ReutersElizabeth Warren

Democrats hold a 53-47 Senate majority heading into the 2012 elections, but they are defending 23 seats, compared with only 10 for the GOP. So as a cushion against potential losses, Democrats hope to flip a couple of Republican-held Senate seats to blue—and they see Massachusetts, where Democrats outnumber Republicans three-to-one, as their best shot.

The race is “absolutely crucial” to Democrats, and because of the stakes, “it could be the bloodiest” Senate race next year,” said Jeffrey Berry, a Tufts University political-science professor.

A nonpartisan poll by the Center for Public Opinion at the University of Massachusetts at Lowell and the Boston Herald taken just days after Ms. Warren announced her candidacy in September showed 41% of registered voters favoring Mr. Brown, and 38% for Ms. Warren—which the university called a “dead heat,” given the poll’s margin of error.

Ms. Warren still faces a Democratic primary next September, but her most serious foes have already dropped out. In the quarter ended Sept. 30, she raised $3.15 million. Mr. Brown raised $1.55 million, boosting his campaign cash to $10.5 million.

Associated PressRepublican Sen. Scott Brown

Both Ms. Warren and Mr. Brown tell up-by-the-bootstrap life stories—he as the son of a single mother, and she as the daughter of an Oklahoma janitor in a family “pretty much hanging on by our fingernails.”

But they differ on how to fix the economy.

Mr. Brown “believes in comprehensive tax reform that lowers rates on everyone and makes the country more competitive economically,” said his campaign manager, Jim Barnett.

Ms. Warren says top earners and corporations should pay higher taxes, which she says would help the country avoid slashing programs such as school loans and services for the elderly. “America’s middle-class has been getting hammered for generations,” she said.

Supporters say Mr. Brown, known for his regular-guy persona, is a straight talker who is willing to defy rigid partisanship in Washington. “He’s not a cookie-cutter Republican” said Jeanne Kangas, interim chairwoman of the Massachusetts Republican Party.

Mr. Brown has broken with his party on several issues, including voting for the Dodd-Frank financial-services overhaul, and to repeal the ban on openly gay members of the military. “People like him are not many in Washington these days, and I think we need his voice,” Ms. Kangas said.

But some of his votes, including for Dodd-Frank, upset tea-party members who worked to get him elected, said Christen Varley, founder of the Greater Boston Tea Party. “I think there won’t be the same level of boots on the ground,” she said.

In response, Mr. Brown’s campaign manager said the senator promised voters he “would be an independent voice.”

Ms. Warren faces obstacles, too. After she said she provided the “intellectual foundation” for the Occupy Wall Street movement, the Massachusetts Republican Party tried to paint her as being too liberal for voters in the center, calling her in a video the “Matriarch of Mayhem.”

At a volunteer meeting in Brockton last week, she clarified—as she has done in other recent public events—that the movement is an independent one, but said, “I’ve been protesting what’s been going on at Wall Street for a very long time.”

Ms Warren’s fans, meanwhile, see her as an impassioned consumer advocate.
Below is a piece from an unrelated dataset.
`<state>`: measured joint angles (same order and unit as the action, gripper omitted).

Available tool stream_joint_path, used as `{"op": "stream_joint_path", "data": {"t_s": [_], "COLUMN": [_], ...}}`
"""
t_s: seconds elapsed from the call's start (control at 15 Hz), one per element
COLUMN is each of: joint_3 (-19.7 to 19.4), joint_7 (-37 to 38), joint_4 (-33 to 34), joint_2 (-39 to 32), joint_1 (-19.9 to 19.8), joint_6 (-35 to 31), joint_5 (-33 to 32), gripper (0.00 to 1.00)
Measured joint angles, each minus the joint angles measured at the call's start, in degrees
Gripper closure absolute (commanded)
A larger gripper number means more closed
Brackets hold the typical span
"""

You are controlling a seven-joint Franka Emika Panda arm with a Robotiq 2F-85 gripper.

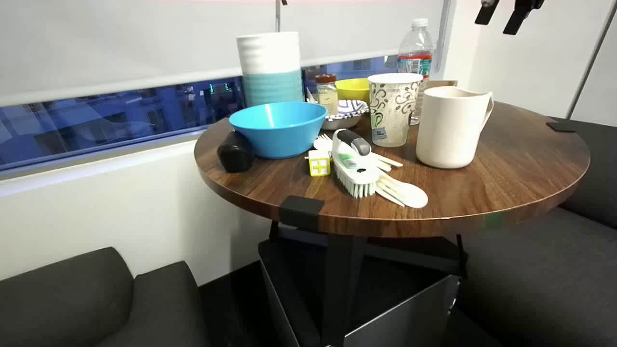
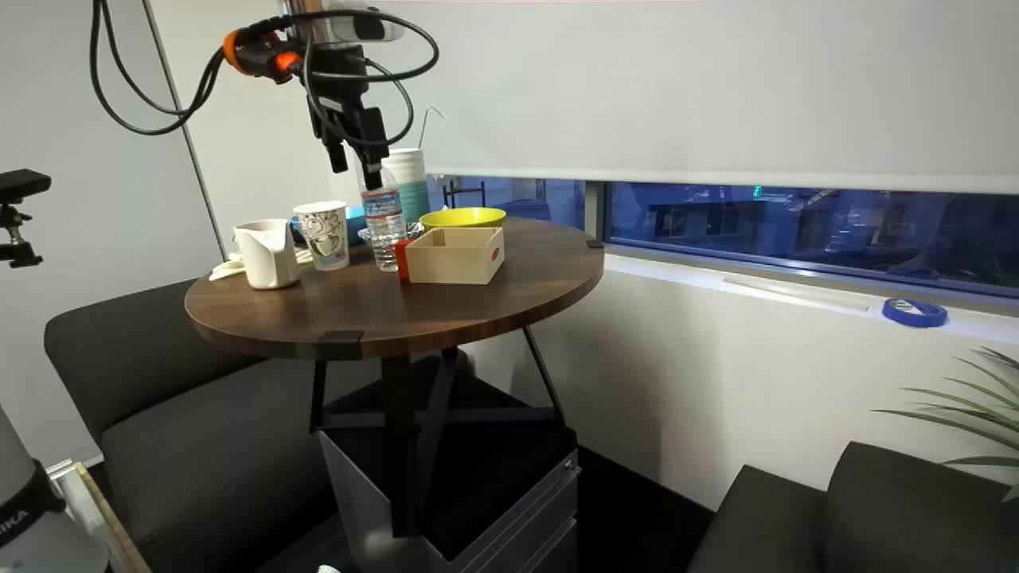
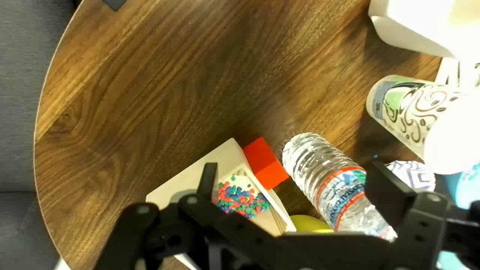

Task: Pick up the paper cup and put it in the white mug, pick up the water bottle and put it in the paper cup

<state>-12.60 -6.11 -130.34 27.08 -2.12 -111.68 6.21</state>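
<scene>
Closest to the wrist camera, the gripper [image 3: 296, 182] has its two fingers spread well apart; in both exterior views it hangs in the air. Largest of the things below is the round brown table [image 1: 525, 149], and everything that follows rests on it. A tall white and blue container [image 1: 269, 67] stands beyond a bright blue bowl [image 1: 277, 132] in an exterior view. The water bottle [image 1: 415, 58], clear with a white cap and a red-edged label, stands upright near a pale wooden box [image 2: 450, 259] with red, green and blue specks [image 3: 242, 198] inside. The white mug [image 1: 444, 130] comes next, upright, with the paper cup [image 1: 393, 108] near it. That cup, patterned with dark swirls, stands upright between mug and bottle, outside the mug. A white scrub brush [image 1: 354, 166] lies bristles down, partly hiding some pale spoons and forks [image 1: 413, 195]. Last come a red block [image 3: 265, 163] against the box's end and a little white and yellow block [image 1: 319, 165] near the brush.
</scene>
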Motion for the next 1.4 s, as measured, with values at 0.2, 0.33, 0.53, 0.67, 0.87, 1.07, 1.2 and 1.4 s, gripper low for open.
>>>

On a recent day in Lowell, a working-class city north of Boston, Warren supporters filled an auditorium, pumping fists and promising to hold campaign signs. “Speak truth to power!” Bob Thornton, a retired janitor and independent voter told Ms. Warren.

Ms. Warren, an expert in bankruptcy law, moved into the public eye in 2008 when she led the congressional panel examining how bank bailout money was being spent.
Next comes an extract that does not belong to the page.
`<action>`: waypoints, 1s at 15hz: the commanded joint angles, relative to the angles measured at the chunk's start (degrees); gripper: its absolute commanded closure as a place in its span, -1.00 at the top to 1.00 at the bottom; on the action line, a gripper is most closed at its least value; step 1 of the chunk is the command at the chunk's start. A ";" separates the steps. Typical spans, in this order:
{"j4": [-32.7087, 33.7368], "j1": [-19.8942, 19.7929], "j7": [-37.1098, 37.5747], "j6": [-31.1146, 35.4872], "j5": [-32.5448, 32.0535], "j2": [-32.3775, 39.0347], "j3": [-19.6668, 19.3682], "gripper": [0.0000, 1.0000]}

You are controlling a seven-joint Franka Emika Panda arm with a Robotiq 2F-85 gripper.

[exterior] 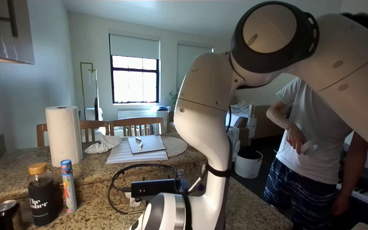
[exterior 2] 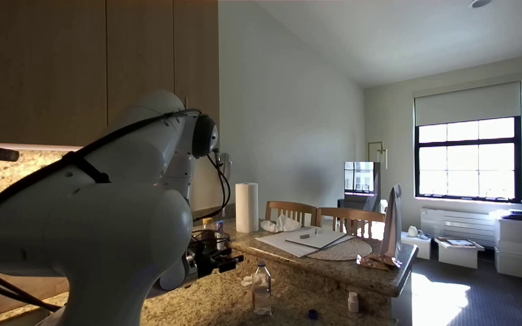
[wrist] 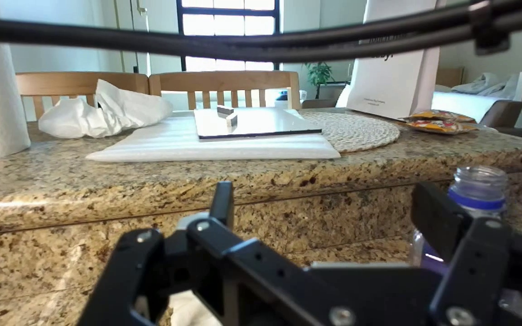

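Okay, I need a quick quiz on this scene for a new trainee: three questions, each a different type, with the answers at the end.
1. Is the clear bottle capped or open at the top?
2. True or false: the gripper has its jaws shut.
3. Fill in the blank: on the raised counter, the crumpled white sheet lies beside an upright white ____.

Key:
1. Open.
2. False; in the wrist view the jaws stand well apart.
3. towel roll
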 commanded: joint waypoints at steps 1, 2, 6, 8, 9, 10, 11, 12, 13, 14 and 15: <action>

“She was asking very simple questions, like, How does a bank get too big to fail? I thought, ‘My gosh, everything I have been thinking, I finally found a person who articulates it,’ ” said David Tolwinski, a Concord, Mass., independent voter and former high-tech executive.
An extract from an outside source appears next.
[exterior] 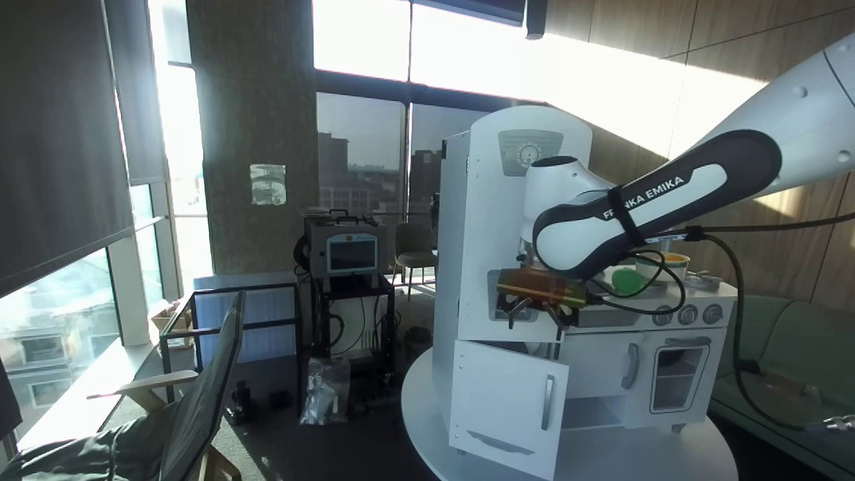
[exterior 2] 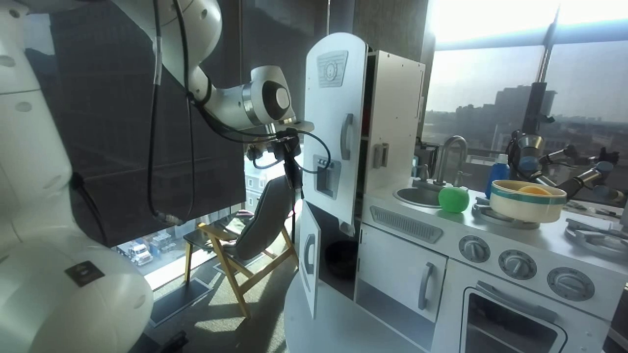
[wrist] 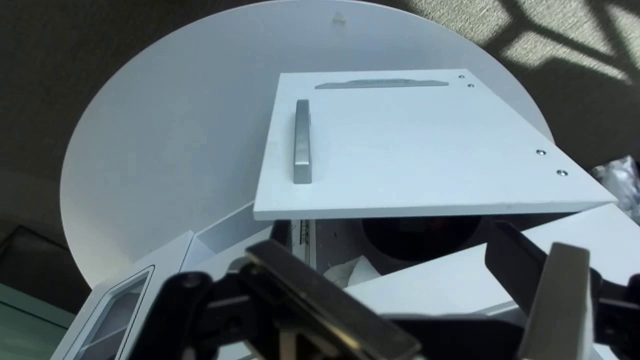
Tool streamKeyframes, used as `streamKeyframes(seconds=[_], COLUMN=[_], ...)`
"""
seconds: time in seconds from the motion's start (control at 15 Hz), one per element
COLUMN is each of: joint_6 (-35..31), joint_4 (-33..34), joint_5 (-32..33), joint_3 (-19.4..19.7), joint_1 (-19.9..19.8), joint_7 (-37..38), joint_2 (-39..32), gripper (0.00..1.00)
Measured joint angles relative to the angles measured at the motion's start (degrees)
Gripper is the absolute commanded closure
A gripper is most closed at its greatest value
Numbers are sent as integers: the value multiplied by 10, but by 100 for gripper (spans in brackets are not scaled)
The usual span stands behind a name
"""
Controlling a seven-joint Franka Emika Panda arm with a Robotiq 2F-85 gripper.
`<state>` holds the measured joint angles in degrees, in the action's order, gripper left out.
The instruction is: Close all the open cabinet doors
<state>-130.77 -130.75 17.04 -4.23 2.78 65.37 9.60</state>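
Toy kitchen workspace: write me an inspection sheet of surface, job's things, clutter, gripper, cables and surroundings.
Surface: round white table bearing the toy kitchen.
Job's things: lower door open; tall arched door ajar; squarish door beside the oven appears shut.
Clutter: green round item, pot, blue bottle; dark round item inside the toy kitchen.
Gripper: jaws open, pointing down, nothing seen held.
Cables: black cable hanging in a loop.
Surroundings: wood-framed chair, green sofa, bright windows.

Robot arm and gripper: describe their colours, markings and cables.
The arm is white and rounded, with a black section lettered FRANKA EMIKA, partly crossed by a black strap. Black cables trail along it. The gripper is black with flat greyish pads, below an orange-brown block.
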Motion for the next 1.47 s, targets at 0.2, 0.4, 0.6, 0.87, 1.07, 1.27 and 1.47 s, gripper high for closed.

She conceived the idea for the Consumer Financial Protection Bureau, a new part of Dodd-Frank that some conservatives have said will increase costs of doing business.

When Republicans vowed to block her Senate confirmation to head the consumer bureau, President Barack Obama picked Ohio Attorney Gen. Richard Cordray instead. That cleared the way for Ms. Warren to run for Mr. Brown’s seat.